#### Task
I'd like the data below restated word for word, with the pictures left out.

++++

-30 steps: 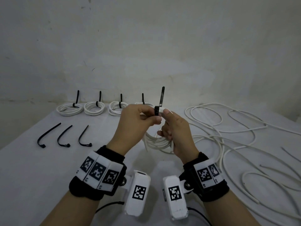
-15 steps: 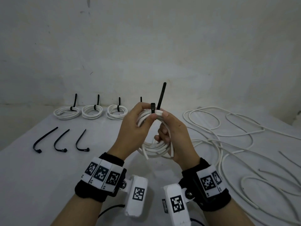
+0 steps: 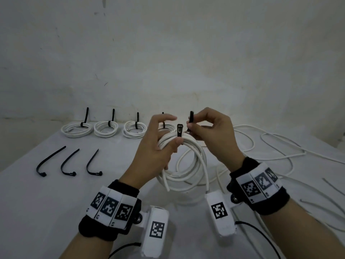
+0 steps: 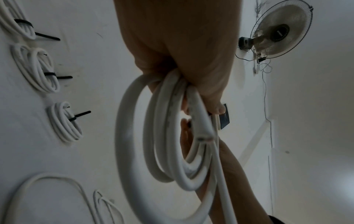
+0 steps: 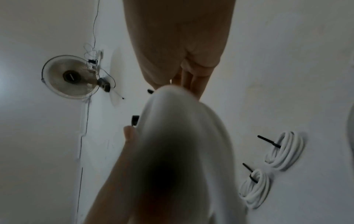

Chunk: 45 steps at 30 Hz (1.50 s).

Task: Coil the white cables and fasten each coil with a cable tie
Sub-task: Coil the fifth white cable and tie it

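Note:
My left hand (image 3: 166, 139) grips the top of a white cable coil (image 3: 188, 165), which hangs above the table. Its thumb presses the black cable tie's head (image 3: 179, 129) upright against the bundle. My right hand (image 3: 192, 126) pinches the tie's tail (image 3: 191, 117), which stands just to the right of the head and apart from it. In the left wrist view the coil (image 4: 168, 144) hangs from my curled fingers and the tie head (image 4: 224, 116) shows beside the thumb. The right wrist view is mostly filled by the blurred coil (image 5: 182, 151), with the tie head (image 5: 135, 120) beside it.
Several tied coils (image 3: 106, 128) lie in a row at the back left, one partly hidden by my left hand. Three loose black ties (image 3: 69, 163) lie on the left of the white table (image 3: 46, 202). Loose white cables (image 3: 270, 146) sprawl over the right side.
My right hand let go of the coil and took hold of the tie's tail, drawing it to the right of the head. The coil now hangs from my left hand alone.

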Available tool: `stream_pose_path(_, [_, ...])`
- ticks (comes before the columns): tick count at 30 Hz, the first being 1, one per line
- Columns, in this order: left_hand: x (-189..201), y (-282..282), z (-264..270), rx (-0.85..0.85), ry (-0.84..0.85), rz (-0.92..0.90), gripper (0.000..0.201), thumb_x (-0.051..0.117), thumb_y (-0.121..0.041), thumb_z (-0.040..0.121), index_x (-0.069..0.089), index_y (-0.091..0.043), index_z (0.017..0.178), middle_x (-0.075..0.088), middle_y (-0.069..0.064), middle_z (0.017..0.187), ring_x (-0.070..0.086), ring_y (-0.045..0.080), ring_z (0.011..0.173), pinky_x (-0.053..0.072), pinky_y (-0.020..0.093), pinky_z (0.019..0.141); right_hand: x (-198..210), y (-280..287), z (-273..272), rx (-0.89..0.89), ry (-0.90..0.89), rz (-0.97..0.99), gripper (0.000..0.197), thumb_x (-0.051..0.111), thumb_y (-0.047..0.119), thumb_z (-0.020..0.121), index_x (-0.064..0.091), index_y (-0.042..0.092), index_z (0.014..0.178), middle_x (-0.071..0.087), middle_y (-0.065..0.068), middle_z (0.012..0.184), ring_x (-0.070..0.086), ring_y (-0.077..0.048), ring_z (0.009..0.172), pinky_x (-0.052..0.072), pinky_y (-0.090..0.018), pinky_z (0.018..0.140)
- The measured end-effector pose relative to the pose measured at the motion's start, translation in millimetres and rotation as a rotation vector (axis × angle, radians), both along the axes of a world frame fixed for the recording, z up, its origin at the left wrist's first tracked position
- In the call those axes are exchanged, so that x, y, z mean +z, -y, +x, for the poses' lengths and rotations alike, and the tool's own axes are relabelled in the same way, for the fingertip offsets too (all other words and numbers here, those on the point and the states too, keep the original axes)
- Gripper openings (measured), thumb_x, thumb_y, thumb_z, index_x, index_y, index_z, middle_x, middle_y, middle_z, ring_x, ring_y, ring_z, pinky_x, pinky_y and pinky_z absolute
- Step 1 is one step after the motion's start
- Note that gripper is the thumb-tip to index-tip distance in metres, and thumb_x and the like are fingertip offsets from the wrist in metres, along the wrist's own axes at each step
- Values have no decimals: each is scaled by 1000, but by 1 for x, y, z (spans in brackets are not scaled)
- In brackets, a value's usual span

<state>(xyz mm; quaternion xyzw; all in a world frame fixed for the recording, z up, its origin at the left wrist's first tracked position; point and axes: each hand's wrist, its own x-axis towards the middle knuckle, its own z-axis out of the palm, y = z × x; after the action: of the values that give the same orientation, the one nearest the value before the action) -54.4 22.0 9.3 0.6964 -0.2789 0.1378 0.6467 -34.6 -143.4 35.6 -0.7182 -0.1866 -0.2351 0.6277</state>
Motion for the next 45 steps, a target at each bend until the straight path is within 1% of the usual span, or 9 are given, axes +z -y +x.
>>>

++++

#### Output below
-30 steps: 
-15 steps: 
+0 steps: 
+0 steps: 
+0 steps: 

Chunk: 45 steps at 30 Hz (1.50 s).

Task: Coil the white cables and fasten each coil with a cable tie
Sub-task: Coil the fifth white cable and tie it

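Note:
My left hand (image 3: 166, 139) grips the top of a white cable coil (image 3: 188, 165), which hangs above the table. Its thumb presses the black cable tie's head (image 3: 179, 129) upright against the bundle. My right hand (image 3: 192, 126) pinches the tie's tail (image 3: 191, 117), which stands just to the right of the head and apart from it. In the left wrist view the coil (image 4: 168, 144) hangs from my curled fingers and the tie head (image 4: 224, 116) shows beside the thumb. The right wrist view is mostly filled by the blurred coil (image 5: 182, 151), with the tie head (image 5: 135, 120) beside it.
Several tied coils (image 3: 106, 128) lie in a row at the back left, one partly hidden by my left hand. Three loose black ties (image 3: 69, 163) lie on the left of the white table (image 3: 46, 202). Loose white cables (image 3: 270, 146) sprawl over the right side.
My right hand let go of the coil and took hold of the tie's tail, drawing it to the right of the head. The coil now hangs from my left hand alone.
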
Available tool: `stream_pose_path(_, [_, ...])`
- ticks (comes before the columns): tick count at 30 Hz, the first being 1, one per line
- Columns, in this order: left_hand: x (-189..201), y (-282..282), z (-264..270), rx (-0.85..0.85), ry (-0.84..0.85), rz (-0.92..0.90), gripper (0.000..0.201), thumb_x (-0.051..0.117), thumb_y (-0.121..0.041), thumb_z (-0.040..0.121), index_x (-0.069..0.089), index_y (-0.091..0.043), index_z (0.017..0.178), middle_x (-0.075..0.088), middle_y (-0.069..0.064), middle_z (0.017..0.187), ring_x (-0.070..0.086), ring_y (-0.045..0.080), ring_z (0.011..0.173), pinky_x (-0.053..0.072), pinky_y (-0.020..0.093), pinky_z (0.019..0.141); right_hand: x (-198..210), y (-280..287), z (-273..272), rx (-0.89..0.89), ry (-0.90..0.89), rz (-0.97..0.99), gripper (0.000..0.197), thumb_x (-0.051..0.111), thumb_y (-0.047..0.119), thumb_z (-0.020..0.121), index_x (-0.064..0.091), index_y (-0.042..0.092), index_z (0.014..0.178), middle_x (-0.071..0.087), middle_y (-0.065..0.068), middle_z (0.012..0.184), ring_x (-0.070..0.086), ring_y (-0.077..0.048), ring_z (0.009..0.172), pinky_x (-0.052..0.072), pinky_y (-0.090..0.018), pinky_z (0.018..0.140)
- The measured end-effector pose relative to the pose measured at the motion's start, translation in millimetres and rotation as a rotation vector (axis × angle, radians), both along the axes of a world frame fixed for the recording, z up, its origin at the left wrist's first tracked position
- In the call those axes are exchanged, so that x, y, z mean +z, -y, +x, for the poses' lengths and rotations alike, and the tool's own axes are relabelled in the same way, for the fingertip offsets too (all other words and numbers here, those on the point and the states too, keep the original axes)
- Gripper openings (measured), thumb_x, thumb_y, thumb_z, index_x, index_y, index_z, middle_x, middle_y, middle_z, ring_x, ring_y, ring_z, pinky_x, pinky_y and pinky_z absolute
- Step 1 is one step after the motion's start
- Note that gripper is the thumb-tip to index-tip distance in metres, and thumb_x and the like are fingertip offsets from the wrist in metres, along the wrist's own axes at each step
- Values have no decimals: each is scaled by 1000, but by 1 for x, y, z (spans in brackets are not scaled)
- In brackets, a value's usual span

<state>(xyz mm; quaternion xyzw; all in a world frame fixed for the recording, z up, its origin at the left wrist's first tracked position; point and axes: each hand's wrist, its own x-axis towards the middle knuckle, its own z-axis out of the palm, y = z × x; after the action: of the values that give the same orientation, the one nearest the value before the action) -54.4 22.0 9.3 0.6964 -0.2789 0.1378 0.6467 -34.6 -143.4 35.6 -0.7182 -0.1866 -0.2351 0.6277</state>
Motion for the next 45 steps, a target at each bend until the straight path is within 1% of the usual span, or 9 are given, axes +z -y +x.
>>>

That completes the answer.